Thread: [GENERAL] Question about loading up a table

[GENERAL] Question about loading up a table

From

Alex Samad

Date:

31 July 2017, 15:02:54

I am using pg_dump | psql to transfer data from my old 9.2 psql into a 9.6 psql.

The new DB server is setup as master replicating to a hot standby server.

What I have noticed is that the rows don't get replicated over until the copy from stdin is finished... hard to test when you have M+ lines of rows.

Is there a way to tell the master to replicate earlier or is there a way to get pg_dump to bundle into say 100K rows at a time ?

Thanks

Alex

Re: [GENERAL] Question about loading up a table

From

vinny

Date:

31 July 2017, 15:31:09

On 2017-07-31 11:02, Alex Samad wrote:
> Hi
>
> I am using pg_dump | psql to transfer data from my old 9.2 psql into a
> 9.6 psql.
>
> The new DB server is setup as master replicating to a hot standby
> server.
>
> What I have noticed is that the rows don't get replicated over until
> the copy from stdin is finished...  hard to test when you have M+ lines
> of rows.

If you are "just testing" then you could use the COPY command
https://www.postgresql.org/docs/9.2/static/sql-copy.html
to generate a smaller dataset.

>
> Is there a way to tell the master to replicate earlier

I highly doubt it, because the master cannot know what to replicate
until
your transaction is ended with a COMMIT. If you end with ROLLBACK,
or your last query is DELETE FROM (your_table>;
then there isn't even anything to replicate at all...

> or is there a
> way to get pg_dump to bundle into say 100K rows at a time ?

I'm not aware of such a feature, it would be quite tricky because
of dependencies between records.

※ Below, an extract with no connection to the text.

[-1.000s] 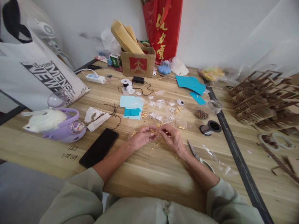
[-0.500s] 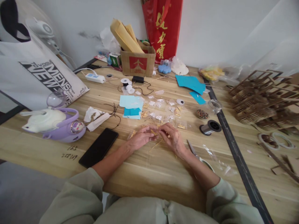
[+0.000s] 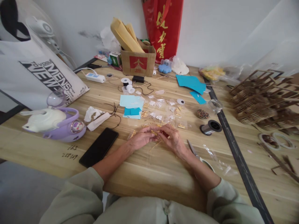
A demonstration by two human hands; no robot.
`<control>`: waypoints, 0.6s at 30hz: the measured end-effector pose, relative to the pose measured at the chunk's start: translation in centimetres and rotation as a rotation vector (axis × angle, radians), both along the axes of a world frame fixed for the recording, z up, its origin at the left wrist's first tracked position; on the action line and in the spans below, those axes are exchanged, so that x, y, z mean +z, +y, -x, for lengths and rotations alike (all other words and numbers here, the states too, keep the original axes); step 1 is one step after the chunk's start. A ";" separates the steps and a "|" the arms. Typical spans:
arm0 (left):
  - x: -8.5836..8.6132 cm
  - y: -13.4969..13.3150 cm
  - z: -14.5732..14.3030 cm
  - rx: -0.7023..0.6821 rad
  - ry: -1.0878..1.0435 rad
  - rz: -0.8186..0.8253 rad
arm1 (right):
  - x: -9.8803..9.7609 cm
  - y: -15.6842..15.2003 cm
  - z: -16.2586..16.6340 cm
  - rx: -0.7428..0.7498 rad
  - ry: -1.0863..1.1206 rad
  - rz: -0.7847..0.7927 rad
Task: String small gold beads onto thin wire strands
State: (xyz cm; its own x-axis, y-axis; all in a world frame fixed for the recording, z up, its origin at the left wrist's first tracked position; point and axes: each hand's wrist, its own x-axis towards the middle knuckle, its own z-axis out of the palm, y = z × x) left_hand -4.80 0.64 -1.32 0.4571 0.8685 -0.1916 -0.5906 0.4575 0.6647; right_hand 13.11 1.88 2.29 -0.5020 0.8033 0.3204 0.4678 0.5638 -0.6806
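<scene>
My left hand [image 3: 142, 138] and my right hand [image 3: 172, 137] meet fingertip to fingertip just above the table. A thin string of gold beads [image 3: 155, 145] trails below them, and gold also shows between the left fingers, which are closed on it. The right thumb and fingers are pinched together; what lies between them is too small to make out. Small bags of gold beads [image 3: 181, 125] and of silvery pieces [image 3: 159, 117] lie just beyond the hands. Scissors [image 3: 192, 147] rest beside my right wrist, partly under the forearm.
A black phone [image 3: 99, 147] lies left of my left forearm. To the right stand a wire spool [image 3: 210, 127] and a dish of mixed beads [image 3: 202, 114]. Farther back are blue sheets [image 3: 190, 83], a cardboard box [image 3: 138, 63] and a purple pot-like item [image 3: 67, 129].
The fingers of my right hand have shifted slightly at the meeting point with the left. The left hand and the things on the table look unmoved.
</scene>
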 end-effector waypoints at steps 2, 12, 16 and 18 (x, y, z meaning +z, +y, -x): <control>-0.1 0.0 0.0 0.000 0.006 0.005 | 0.1 0.0 0.0 0.000 0.022 0.013; 0.2 0.1 0.2 -0.006 0.009 0.013 | 0.9 0.0 0.0 -0.003 0.060 -0.028; 0.5 0.5 0.8 0.045 0.004 0.052 | 1.8 0.8 -1.4 -0.009 0.021 -0.048; 0.7 0.8 1.1 0.099 -0.015 0.090 | 2.1 1.1 -2.2 0.039 -0.142 -0.029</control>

You cannot simply dump the first 100k
rows
from table A and the first 100k from table B, because row #9 from table
A
may have a relation to row 100.001 from table B.

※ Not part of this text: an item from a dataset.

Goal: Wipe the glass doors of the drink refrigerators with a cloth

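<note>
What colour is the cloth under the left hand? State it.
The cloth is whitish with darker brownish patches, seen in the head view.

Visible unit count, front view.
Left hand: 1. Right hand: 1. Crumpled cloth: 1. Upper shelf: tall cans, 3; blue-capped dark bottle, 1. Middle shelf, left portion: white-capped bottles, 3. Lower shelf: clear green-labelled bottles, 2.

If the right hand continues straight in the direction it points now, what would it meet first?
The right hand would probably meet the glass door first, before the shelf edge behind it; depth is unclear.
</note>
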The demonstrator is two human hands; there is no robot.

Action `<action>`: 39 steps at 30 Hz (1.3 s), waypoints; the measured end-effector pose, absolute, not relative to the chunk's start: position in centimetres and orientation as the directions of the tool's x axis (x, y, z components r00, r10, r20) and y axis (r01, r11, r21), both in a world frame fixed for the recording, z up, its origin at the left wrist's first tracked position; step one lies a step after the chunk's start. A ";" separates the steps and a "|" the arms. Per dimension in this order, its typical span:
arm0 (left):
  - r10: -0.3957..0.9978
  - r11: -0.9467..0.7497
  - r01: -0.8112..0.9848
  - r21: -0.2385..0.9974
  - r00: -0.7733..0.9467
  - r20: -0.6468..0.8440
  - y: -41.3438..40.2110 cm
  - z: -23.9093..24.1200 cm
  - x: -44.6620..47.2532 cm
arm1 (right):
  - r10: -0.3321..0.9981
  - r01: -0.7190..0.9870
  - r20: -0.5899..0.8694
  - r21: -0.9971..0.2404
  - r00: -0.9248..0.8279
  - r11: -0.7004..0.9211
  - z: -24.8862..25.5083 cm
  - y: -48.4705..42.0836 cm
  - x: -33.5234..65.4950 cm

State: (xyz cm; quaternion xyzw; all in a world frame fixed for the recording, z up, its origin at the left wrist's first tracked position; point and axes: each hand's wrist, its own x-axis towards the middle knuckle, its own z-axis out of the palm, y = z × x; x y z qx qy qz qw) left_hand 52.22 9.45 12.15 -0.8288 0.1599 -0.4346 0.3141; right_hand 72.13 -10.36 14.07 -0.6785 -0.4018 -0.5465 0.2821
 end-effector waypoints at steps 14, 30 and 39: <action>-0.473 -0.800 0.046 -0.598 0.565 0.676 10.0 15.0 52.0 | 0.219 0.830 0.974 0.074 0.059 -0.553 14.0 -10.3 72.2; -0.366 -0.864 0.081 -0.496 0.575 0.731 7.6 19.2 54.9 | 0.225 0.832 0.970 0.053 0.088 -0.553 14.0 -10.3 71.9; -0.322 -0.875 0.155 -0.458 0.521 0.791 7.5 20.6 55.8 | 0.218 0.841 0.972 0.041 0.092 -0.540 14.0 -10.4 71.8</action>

Re: [GENERAL] Question about loading up a table

From

Scott Marlowe

Date:

01 August 2017, 02:59:50

On Mon, Jul 31, 2017 at 2:31 AM, vinny <vinny@xs4all.nl> wrote:
> On 2017-07-31 11:02, Alex Samad wrote:
>>
>> Hi
>>
>> I am using pg_dump | psql to transfer data from my old 9.2 psql into a
>> 9.6 psql.

Note that you should be doing pg_dump with 9.6's pg_dump, as it's
possible for 9.2's pg_dump to not know about a 9.6 feature.

>> The new DB server is setup as master replicating to a hot standby
>> server.
>>
>> What I have noticed is that the rows don't get replicated over until
>> the copy from stdin is finished...  hard to test when you have M+ lines
>> of rows.

SNIP

>> Is there a way to tell the master to replicate earlier
>
> I highly doubt it, because the master cannot know what to replicate until
> your transaction is ended with a COMMIT. If you end with ROLLBACK,
> or your last query is DELETE FROM (your_table>;
> then there isn't even anything to replicate at all...

This is actually a visibility issue. All the new changes are
replicated to the slave, but just like on the master, other
connections can't see the change because it's not visible. The slave,
except for some small delay (seconds etc) is an exact replica of the
master. So even a delete at the end gets replicated. You just don't
see anything but possible table bloat to show for it.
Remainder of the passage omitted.